▶ ACTION ITEM: The expected response is a copy of every line in the entries below that includes the word "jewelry".

▶ Collection entries:
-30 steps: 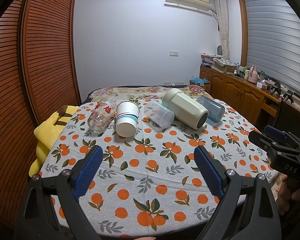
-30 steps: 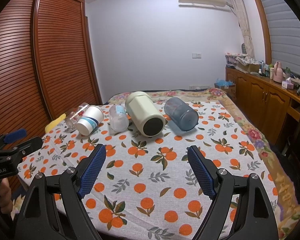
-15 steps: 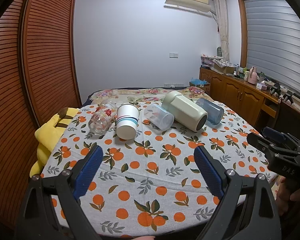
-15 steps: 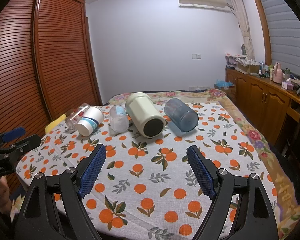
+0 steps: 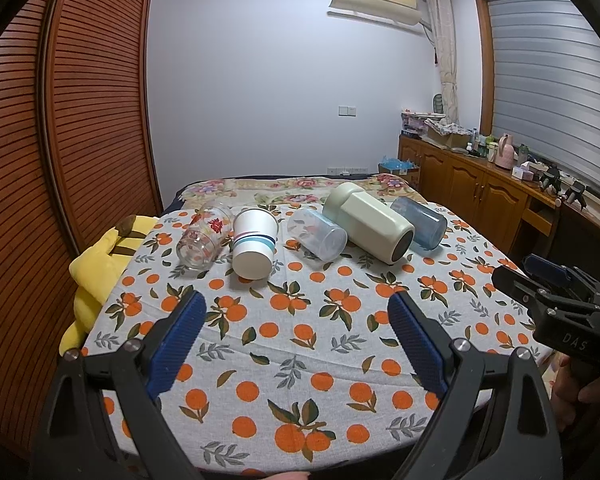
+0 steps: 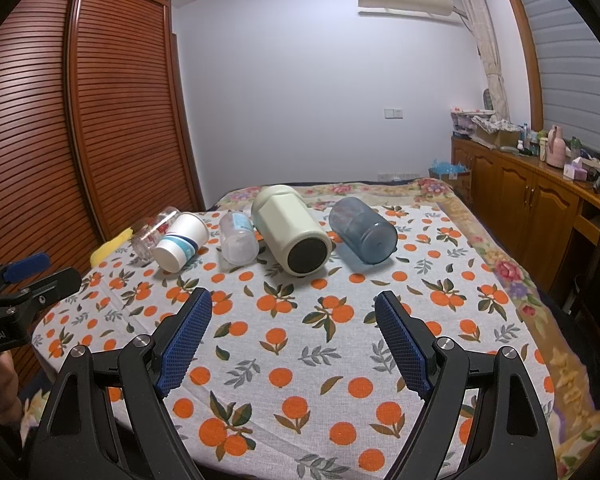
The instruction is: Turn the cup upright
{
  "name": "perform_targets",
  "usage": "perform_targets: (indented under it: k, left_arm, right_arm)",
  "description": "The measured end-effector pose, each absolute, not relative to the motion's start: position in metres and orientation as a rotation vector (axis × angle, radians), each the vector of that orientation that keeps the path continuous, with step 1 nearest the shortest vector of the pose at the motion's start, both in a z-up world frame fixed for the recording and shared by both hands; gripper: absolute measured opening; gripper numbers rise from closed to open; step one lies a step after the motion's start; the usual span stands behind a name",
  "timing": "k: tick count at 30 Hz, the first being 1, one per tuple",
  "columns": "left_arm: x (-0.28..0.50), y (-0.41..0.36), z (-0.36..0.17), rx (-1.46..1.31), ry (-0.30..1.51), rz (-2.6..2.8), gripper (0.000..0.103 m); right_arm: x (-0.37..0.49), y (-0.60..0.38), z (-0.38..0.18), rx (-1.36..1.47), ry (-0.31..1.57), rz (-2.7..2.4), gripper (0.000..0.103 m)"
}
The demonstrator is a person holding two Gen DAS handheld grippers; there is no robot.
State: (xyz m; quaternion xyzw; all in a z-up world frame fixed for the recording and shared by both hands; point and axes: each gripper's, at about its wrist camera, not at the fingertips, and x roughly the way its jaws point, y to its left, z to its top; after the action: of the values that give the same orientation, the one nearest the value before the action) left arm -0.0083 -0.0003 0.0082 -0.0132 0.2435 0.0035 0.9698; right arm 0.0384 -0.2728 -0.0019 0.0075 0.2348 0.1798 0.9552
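Several cups lie on their sides in a row on the orange-print cloth [image 5: 300, 344]: a clear glass with red flowers [image 5: 202, 236], a white paper cup with blue stripes [image 5: 254, 250], a clear plastic cup [image 5: 318, 234], a large cream bottle [image 5: 370, 228] and a blue tumbler [image 5: 420, 222]. In the right wrist view they are the glass [image 6: 152, 232], paper cup [image 6: 180, 242], plastic cup [image 6: 238, 236], cream bottle [image 6: 292, 236] and blue tumbler [image 6: 364, 230]. My left gripper [image 5: 296, 338] is open and empty, well short of the cups. My right gripper [image 6: 292, 340] is open and empty too.
A yellow plush toy [image 5: 100, 252] lies at the cloth's left edge beside the slatted wardrobe [image 5: 60, 160]. A wooden cabinet [image 5: 480, 192] with clutter runs along the right wall. The right gripper's body [image 5: 560, 304] shows at the left view's right edge.
Both grippers have drawn back and risen slightly; the cups look a little farther away. Nothing on the cloth has moved, and both grippers stay open.
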Motion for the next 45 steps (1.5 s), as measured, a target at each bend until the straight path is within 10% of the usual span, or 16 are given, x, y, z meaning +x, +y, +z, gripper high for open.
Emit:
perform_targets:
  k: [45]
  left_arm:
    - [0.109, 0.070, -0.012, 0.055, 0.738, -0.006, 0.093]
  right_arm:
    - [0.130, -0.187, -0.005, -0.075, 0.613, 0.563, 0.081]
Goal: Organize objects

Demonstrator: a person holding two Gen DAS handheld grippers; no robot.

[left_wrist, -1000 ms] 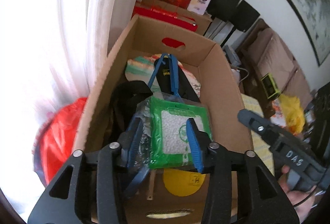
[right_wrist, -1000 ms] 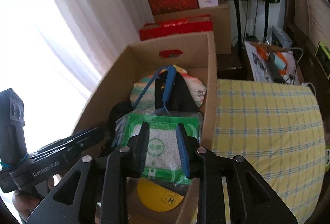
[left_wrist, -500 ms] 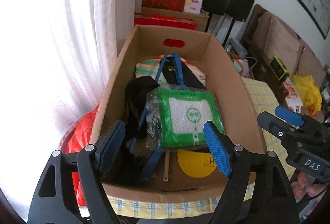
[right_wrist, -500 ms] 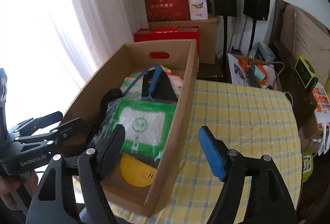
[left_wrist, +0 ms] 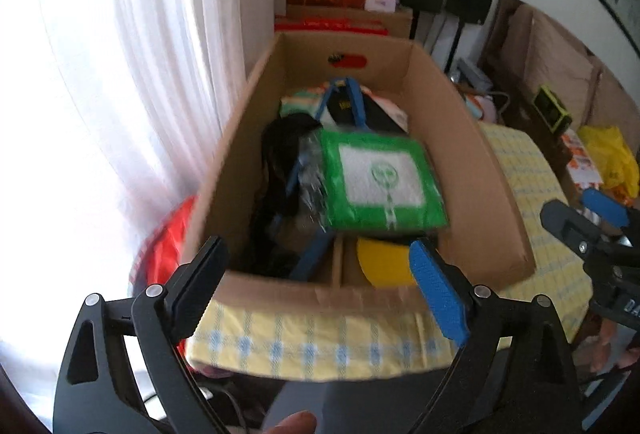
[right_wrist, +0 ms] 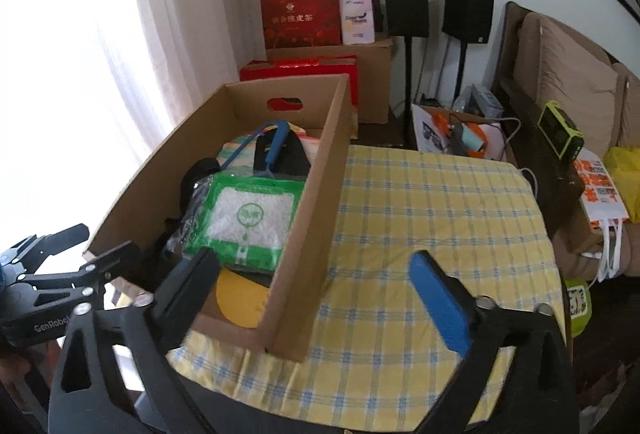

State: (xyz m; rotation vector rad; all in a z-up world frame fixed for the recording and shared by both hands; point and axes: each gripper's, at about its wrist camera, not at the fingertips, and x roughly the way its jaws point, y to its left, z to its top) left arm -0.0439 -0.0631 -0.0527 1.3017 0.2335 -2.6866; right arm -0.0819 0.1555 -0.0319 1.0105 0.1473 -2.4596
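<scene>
Both claws we hold are spreading their jaws, and nothing sits between the pads of either. Our left gripper [left_wrist: 320, 294] hangs just short of the near end wall of the cardboard box [left_wrist: 472, 170], its fingers framing that wall. Beyond it, inside the box, the green packet [left_wrist: 380, 178] lies flat on top of the other contents, free of any pad, with a yellow disc [left_wrist: 380, 266] partly under its near edge and a black bag with blue straps [left_wrist: 348, 106] farther in. Our right gripper [right_wrist: 316, 286] hovers over the yellow checked tablecloth [right_wrist: 432, 218], its left finger before the box's near corner. Farther out stand red gift boxes [right_wrist: 300, 14] and two black speakers [right_wrist: 404, 2].
</scene>
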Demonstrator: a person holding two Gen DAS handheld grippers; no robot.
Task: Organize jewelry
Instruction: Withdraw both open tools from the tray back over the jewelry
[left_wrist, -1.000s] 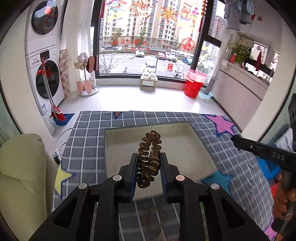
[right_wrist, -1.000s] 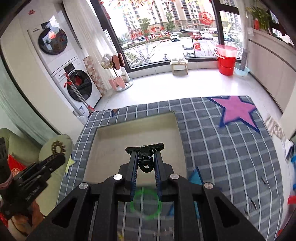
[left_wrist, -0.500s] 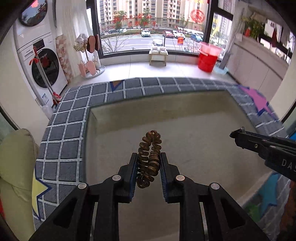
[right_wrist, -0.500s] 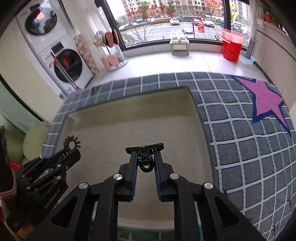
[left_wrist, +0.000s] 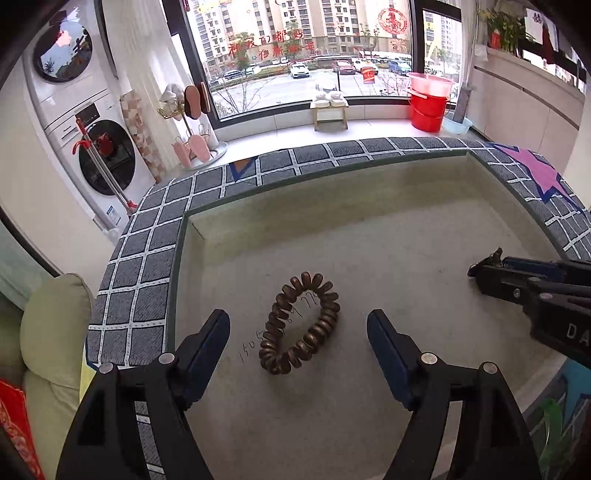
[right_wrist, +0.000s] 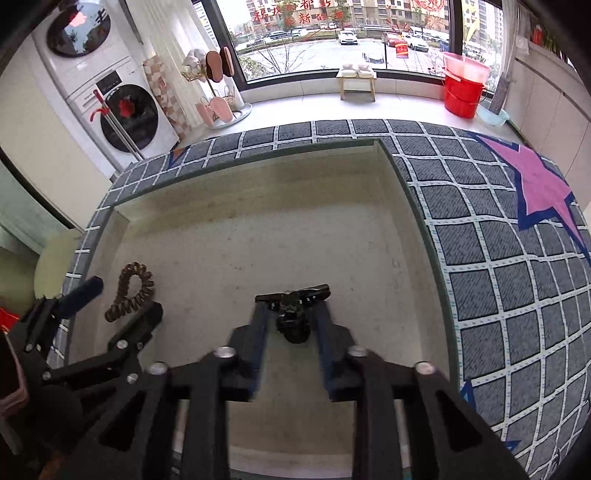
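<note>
A brown spiral hair tie (left_wrist: 300, 323) lies flat on the floor of the shallow beige tray (left_wrist: 369, 236). My left gripper (left_wrist: 298, 332) is open around it, jaws wide apart, touching nothing. The hair tie also shows in the right wrist view (right_wrist: 130, 291), beside the left gripper (right_wrist: 122, 302). My right gripper (right_wrist: 291, 314) is low over the tray floor, its jaws parting and blurred, with a black hair clip (right_wrist: 293, 308) between them. In the left wrist view the right gripper (left_wrist: 487, 267) enters from the right, the clip at its tip.
The tray sits on a grey checked mat (right_wrist: 498, 258) with a pink star (right_wrist: 539, 184). A pale cushion (left_wrist: 51, 332) lies at the left. Green rings (left_wrist: 550, 417) lie on the mat at the lower right. A washer (left_wrist: 96, 155) and red bucket (left_wrist: 428, 107) stand beyond.
My left gripper has opened and let go of the brown hair tie, which now lies flat in the tray. Both grippers have come lower into the tray. My right jaws have started to part.
</note>
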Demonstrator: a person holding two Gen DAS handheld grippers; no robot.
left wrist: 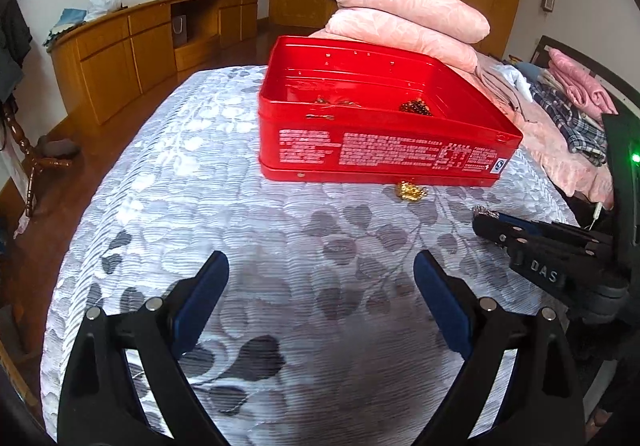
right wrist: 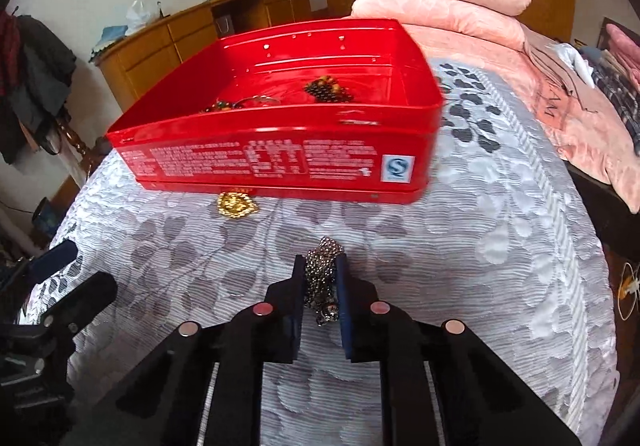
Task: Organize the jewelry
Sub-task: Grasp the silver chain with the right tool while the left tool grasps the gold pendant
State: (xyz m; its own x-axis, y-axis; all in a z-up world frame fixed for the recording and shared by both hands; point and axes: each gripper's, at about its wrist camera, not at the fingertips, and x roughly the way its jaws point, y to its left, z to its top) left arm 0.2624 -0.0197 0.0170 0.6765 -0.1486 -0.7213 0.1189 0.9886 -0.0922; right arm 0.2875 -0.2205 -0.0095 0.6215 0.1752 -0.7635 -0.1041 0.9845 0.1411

▶ RESPONSE TO THE TASK:
Task: Organize jewelry
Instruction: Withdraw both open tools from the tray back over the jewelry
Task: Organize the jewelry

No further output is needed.